The response consists of the lines from the start of the material below through the line holding "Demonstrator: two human", repeated word for word and without pictures.

○ ○ ○

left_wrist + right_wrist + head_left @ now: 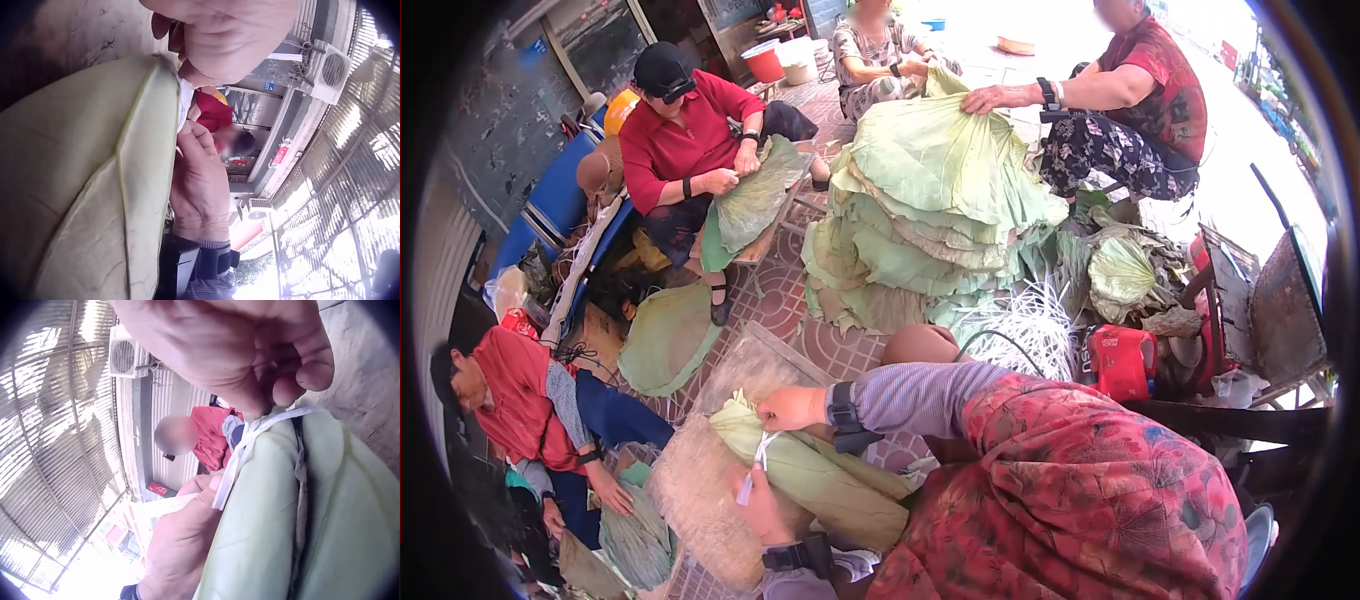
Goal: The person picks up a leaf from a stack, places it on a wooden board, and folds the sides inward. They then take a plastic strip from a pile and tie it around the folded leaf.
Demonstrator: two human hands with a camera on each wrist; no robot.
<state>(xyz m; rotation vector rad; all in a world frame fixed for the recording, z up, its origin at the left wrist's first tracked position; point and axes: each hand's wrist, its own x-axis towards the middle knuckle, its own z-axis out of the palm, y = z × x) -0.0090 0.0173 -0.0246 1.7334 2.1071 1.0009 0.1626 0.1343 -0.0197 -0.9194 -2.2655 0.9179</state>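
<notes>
A rolled bundle of pale green lotus leaves (840, 485) lies across a worn wooden board (695, 470). A white strip (234, 465) wraps round the bundle near its end. My left hand (765, 512) pinches a length of this strip below the bundle; the right wrist view shows the left thumb (203, 495) pressed on it. At the bundle's upper side, my right hand (793, 408) grips the strip between thumb and curled fingers, as the left wrist view shows its fingertips (194, 132) at the white band. The bundle partly hides both grips.
A tall stack of lotus leaves (930, 200) stands ahead, beside a heap of white strips (1025, 330). A red bag (1122, 362) and a metal chair (1285, 300) are at the right. Several people sit around handling leaves; a single leaf (665, 340) lies on the tiled floor.
</notes>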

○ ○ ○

Response area:
left_wrist + right_wrist + head_left @ now: 
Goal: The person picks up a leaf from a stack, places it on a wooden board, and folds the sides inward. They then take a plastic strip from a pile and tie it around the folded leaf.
Demonstrator: two human hands with a camera on each wrist; no robot.

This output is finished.